Avoid using the page struct address on free by just doing an
address comparison. That is easily doable now that the page address
is available in the page struct and we already have the page struct
address of the object to be freed calculated.
Signed-off-by: Christoph Lameter <[email protected]>
Index: linux/mm/slub.c
===================================================================
--- linux.orig/mm/slub.c 2014-12-09 12:25:45.770405462 -0600
+++ linux/mm/slub.c 2014-12-09 12:25:45.766405582 -0600
@@ -2625,6 +2625,13 @@ slab_empty:
discard_slab(s, page);
}
+static bool same_slab_page(struct kmem_cache *s, struct page *page, void *p)
+{
+ long d = p - page->address;
+
+ return d > 0 && d < (1 << MAX_ORDER) && d < (compound_order(page) << PAGE_SHIFT);
+}
+
/*
* Fastpath with forced inlining to produce a kfree and kmem_cache_free that
* can perform fastpath freeing without additional function calls.
@@ -2658,7 +2665,7 @@ redo:
tid = c->tid;
preempt_enable();
- if (likely(page == c->page)) {
+ if (likely(same_slab_page(s, page, c->freelist))) {
set_freepointer(s, object, c->freelist);
if (unlikely(!this_cpu_cmpxchg_double(
On Wed, Dec 10, 2014 at 6:30 PM, Christoph Lameter <[email protected]> wrote:
> Avoid using the page struct address on free by just doing an
> address comparison.
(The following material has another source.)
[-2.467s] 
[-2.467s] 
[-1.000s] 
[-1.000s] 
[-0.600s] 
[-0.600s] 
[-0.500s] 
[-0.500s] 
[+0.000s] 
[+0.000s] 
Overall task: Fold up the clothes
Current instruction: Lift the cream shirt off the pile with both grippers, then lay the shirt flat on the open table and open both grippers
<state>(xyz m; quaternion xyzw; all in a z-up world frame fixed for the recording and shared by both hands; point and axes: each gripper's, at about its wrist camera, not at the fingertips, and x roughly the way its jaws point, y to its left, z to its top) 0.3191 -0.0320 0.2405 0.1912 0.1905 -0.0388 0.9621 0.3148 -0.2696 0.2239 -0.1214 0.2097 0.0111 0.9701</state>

That is easily doable now that the page address
> is available in the page struct and we already have the page struct
> address of the object to be freed calculated.
>
> Signed-off-by: Christoph Lameter <[email protected]>
>
> Index: linux/mm/slub.c
> ===================================================================
> --- linux.orig/mm/slub.c 2014-12-09 12:25:45.770405462 -0600
> +++ linux/mm/slub.c 2014-12-09 12:25:45.766405582 -0600
> @@ -2625,6 +2625,13 @@ slab_empty:
> discard_slab(s, page);
> }
>
> +static bool same_slab_page(struct kmem_cache *s, struct page *page, void *p)
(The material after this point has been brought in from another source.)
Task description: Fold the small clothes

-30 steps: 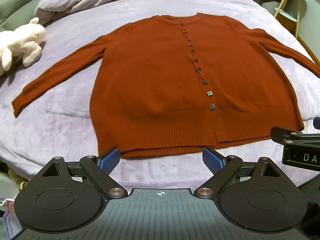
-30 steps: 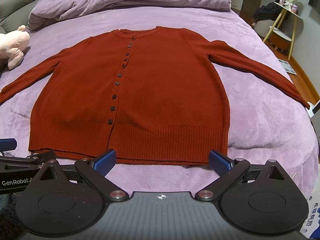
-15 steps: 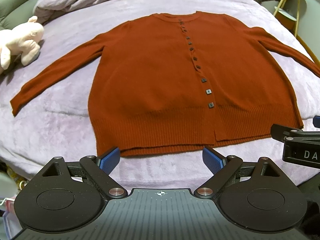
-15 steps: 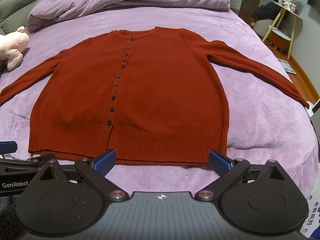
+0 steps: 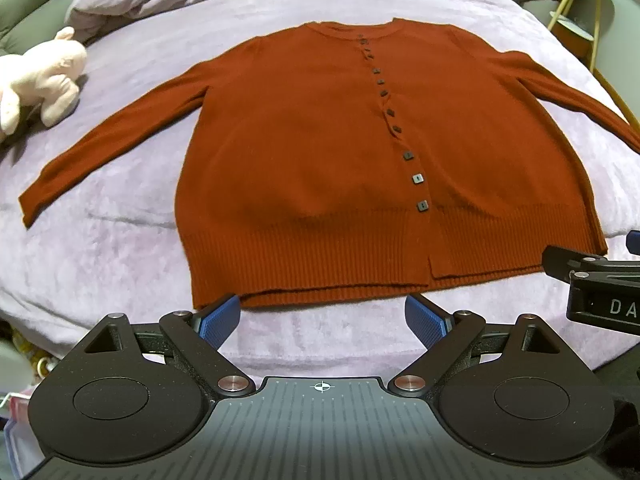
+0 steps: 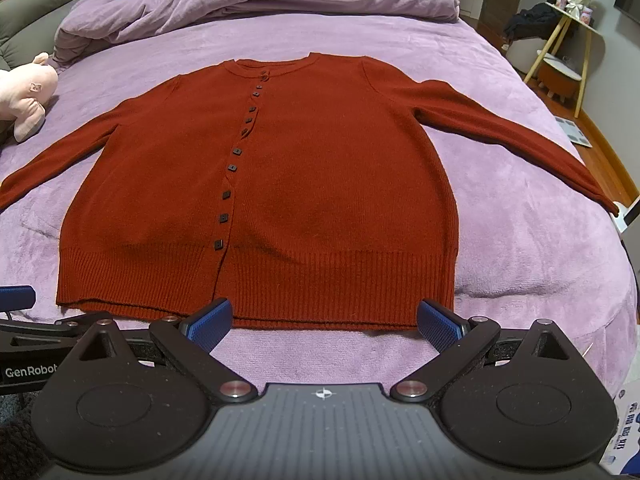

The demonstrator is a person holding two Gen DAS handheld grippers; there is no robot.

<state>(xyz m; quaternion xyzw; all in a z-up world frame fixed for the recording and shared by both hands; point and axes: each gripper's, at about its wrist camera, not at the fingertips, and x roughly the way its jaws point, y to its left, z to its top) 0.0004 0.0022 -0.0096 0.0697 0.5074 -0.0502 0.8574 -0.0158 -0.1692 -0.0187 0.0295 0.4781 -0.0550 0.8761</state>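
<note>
The cardigan (image 6: 260, 200) is laid flat on the bed (image 6: 520, 240), unfolded; both grippers, left (image 5: 322, 320) and right (image 6: 324, 322), are held at the hem, fingers spread, so a sleeve or hem grasp is judged next.

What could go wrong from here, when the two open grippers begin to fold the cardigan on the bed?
The cardigan is thick knit on a soft blanket: the left gripper or right gripper may pinch blanket with the hem.

The far sleeve reaches the bed's edge and could slide off.

The buttons might snag or bunch the fold.
</note>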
Why are you passing a pointer to struct kmem_cache here? You don't
seem to use it.
> +{
> + long d = p - page->address;
> +
> + return d > 0 && d < (1 << MAX_ORDER) && d < (compound_order(page) << PAGE_SHIFT);
> +}
Can you elaborate on what this is doing? I don't really understand it.
- Pekka
On Wed, 10 Dec 2014, Pekka Enberg wrote:
> > +static bool same_slab_page(struct kmem_cache *s, struct page *page, void *p)
>
> Why are you passing a pointer to struct kmem_cache here? You don't
> seem to use it.
True.
> > +{
> > + long d = p - page->address;
> > +
> > + return d > 0 && d < (1 << MAX_ORDER) && d < (compound_order(page) << PAGE_SHIFT);
> > +}
>
> Can you elaborate on what this is doing? I don't really understand it.
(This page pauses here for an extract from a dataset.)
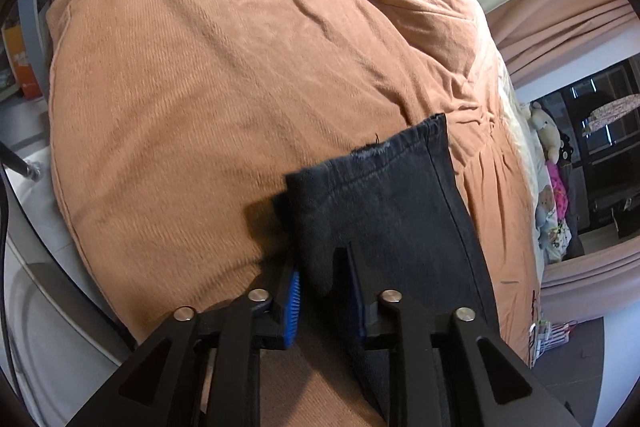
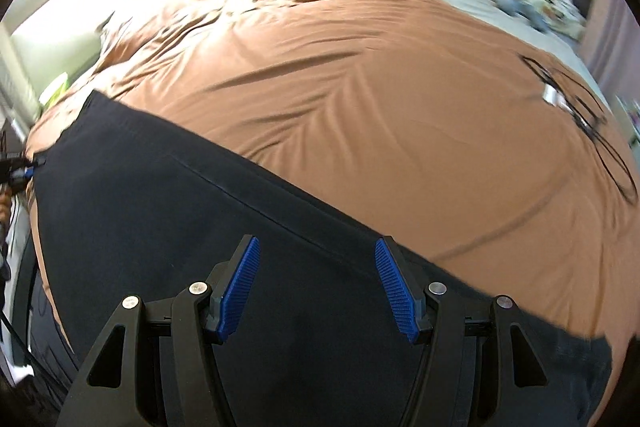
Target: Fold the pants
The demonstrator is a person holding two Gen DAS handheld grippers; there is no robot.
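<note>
My left tool (image 1: 324, 291) is clamped on a bunched fold of the black denim pants (image 1: 384, 195), whose frayed hem end reaches toward one o'clock over the rust-orange corduroy bedspread (image 1: 208, 75). My right tool (image 2: 318, 287) hangs with its blue ribbed pads (image 2: 240, 291) wide apart above the pants' broad dark panel (image 2: 168, 227), which lies flat across the bed from nine to five o'clock.

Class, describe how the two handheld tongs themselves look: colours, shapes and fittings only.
Both the left tongs and right tongs have matte black angular frames with triangular cut-outs, round silver pivot bolts, and two fingers faced with ribbed bright blue pads. No cables, sleeves or markings show on them.
</note>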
Checks if the pointer points to the slab page. Also it tres to avoid
having to call compound_order needlessly. Not sure if that optimization is
worth it.
On Wed, Dec 10, 2014 at 7:08 PM, Christoph Lameter <[email protected]> wrote:
>> > +{
>> > + long d = p - page->address;
>> > +
>> > + return d > 0 && d < (1 << MAX_ORDER) && d < (compound_order(page) << PAGE_SHIFT);
>> > +}
>>
>> Can you elaborate on what this is doing? I don't really understand it.
>
> Checks if the pointer points to the slab page. Also it tres to avoid
> having to call compound_order needlessly. Not sure if that optimization is
> worth it.
Aah, it's the (1 << MAX_ORDER) optimization that confused me. Perhaps
add a comment there to make it more obvious?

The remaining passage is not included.